→ **Problem**
All lines from the one that contains "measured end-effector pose" to the end of the data must be retyped exactly. Pictures are not retyped.

→ **Data below**
----------
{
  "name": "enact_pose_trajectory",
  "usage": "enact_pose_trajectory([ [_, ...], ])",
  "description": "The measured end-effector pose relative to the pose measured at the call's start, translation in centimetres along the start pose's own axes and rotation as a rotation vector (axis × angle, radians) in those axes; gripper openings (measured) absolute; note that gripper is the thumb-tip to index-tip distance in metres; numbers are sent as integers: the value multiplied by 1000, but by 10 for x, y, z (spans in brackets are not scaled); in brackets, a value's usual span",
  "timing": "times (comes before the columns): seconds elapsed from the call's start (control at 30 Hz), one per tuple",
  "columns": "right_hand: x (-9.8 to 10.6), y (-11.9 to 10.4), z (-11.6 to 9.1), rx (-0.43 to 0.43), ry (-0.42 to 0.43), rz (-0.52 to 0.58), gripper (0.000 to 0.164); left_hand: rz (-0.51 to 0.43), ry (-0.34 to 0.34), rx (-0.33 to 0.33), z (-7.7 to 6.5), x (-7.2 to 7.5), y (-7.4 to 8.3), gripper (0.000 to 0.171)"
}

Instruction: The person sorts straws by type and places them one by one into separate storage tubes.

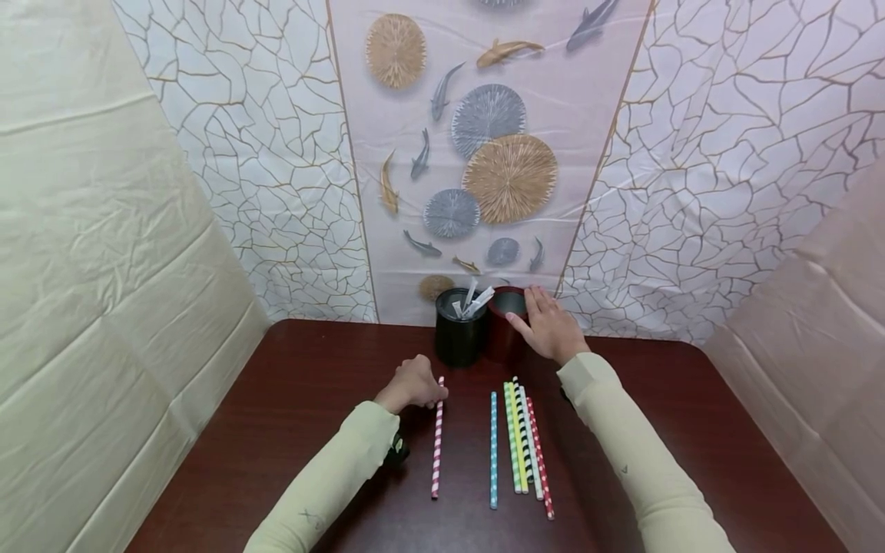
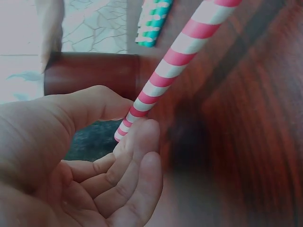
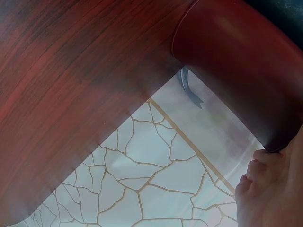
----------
→ **Completed task**
  "description": "The measured end-effector pose relative to the pose measured at the call's start, translation in centimetres along the start pose's own axes and rotation as a rotation vector (axis × angle, radians) in those axes; gripper openings (measured) absolute; note that gripper is the thumb-tip to index-tip distance in metres; numbers are sent as integers: the value multiplied by 1000, but by 10 for x, y, z (spans in brackets are not scaled); in brackets, a value's usual span",
  "timing": "times (comes before the columns): seconds elapsed from the call's start (control at 30 Hz), one per tuple",
  "columns": "right_hand: x (-9.8 to 10.6), y (-11.9 to 10.4), z (-11.6 to 9.1), rx (-0.43 to 0.43), ry (-0.42 to 0.43), rz (-0.52 to 0.58), gripper (0.000 to 0.164); left_hand: rz (-0.51 to 0.43), ry (-0.34 to 0.34), rx (-0.33 to 0.33), z (-7.7 to 6.5), x (-7.2 to 7.5), y (-7.4 to 8.3), gripper (0.000 to 0.171)"
}

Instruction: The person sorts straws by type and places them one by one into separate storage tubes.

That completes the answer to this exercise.